Agree with all those, especially The Office, massively influential and spawned so many Gervais clones it is worrying.

FT did the same with Cleese/Fawlty.

The Young Ones has always been labelled as a trend setting sitcom but I personally think The Goodies had already got there with the anarchic sitcom, so although there are differences I give that one to The Goodies.

What saw of Opperation Good Guys I thought was quite funny. Believe it or not I have only ever seen about 5 minutes of The Office and 5 minutes of the US The Office. Keep meaning to have a look but yet to get round to it.

Quote: catskillz @ July 20 2011, 11:14 PM BST

Operation Good Guys paved the way for audience-free fly-on-the-wall stuff, like The Office.

Yes, there seems to have been a lot of that fly-on-the-wall stuff in recent times. The Smoking Room is a bit like that - I really liked that. But the scripts were tighter and it was more like watching a play because it was all set in one room with little activity but smoking and fiddling. I didn't think a lot of Royle Family because the laughs seemed more sparse. I like a comedy with plenty of laughs. I'm not a fan of having to wait five minutes till the next laugh.

I've heard it said a few times that Steptoe was ground breaking stuff. It is darker and real and more character centered I suppose. Dares to get serious at times and dialogue heavy. Got a bit of substance.

Although not strictly a sitcom, Channel 4's Teahers did seem to pave the way for hour long sitcommery like Green Wing and Campus on the same channel.

Quote: chipolata @ July 21 2011, 10:52 AM BST

Although not strictly a sitcom, Channel 4's Teahers did seem to pave the way for hour long sitcommery like Green Wing and Campus on the same channel.

Were they English Teahers? ;)

We shouldn't forget My Family. That pretty much invented the current model of the pre-watershed BBC One sitcom.

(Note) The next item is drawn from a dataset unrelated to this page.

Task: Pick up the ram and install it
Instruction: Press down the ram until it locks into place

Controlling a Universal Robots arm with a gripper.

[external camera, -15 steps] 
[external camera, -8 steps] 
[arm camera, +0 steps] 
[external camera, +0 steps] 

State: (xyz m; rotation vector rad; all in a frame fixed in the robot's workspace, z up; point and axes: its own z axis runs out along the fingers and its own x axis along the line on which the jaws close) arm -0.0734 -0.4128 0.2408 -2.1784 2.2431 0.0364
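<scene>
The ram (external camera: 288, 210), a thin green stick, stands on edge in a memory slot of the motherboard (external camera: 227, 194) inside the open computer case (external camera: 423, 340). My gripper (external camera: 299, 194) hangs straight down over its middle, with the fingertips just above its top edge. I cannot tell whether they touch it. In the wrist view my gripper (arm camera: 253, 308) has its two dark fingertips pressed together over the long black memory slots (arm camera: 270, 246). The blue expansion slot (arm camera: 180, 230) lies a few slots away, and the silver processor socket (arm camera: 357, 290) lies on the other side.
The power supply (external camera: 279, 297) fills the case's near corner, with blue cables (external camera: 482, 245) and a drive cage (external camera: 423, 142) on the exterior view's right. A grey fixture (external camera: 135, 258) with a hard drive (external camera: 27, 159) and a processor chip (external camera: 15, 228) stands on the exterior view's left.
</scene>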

Quote: Marc P @ July 21 2011, 10:55 AM BST

Were they English Teahers? ;)

You've obviously never seen Green Wing or Campus!

Love The Mighty Boosh - first it seems very anarchic but it's actually very tightly-constructed, every element is part of a plot development. Like The Young Ones, it perfects the standard sitcom elements (strong and recognisable characters, consistent setting, high laugh count, intriguing plots) then twists them out of recognition. Cult! (I've been called that, atually.)

Dad's Army wasn't the first sitcom to deal with the war, but it made the subject an acceptable setting for the mainstream. There's probably also a good argument that it established the period sitcom.

Surely "The Office", the show within a show on "The Day Today" rather than the Ricky Gervais/Stephen Merchant one, started the TV mockumentary trend (although "This is Spinal Tap" had done it on film much earlier)?

http://www.youtube.com/watch?v=rguQFPnPIYc

Really? But the trend wasn't noticed until after The Office was aired. It was then that the mockumentry became "mainstream" if you will. Sure there were others before it, but they were never picked up and rolled the same way The Office did.

There's also the fact that in and around 2000 documentaries involving people at work were all the rage. At sitcoms started to reflect that. Mainly because writers of the time wanted to be post-modern n stuff.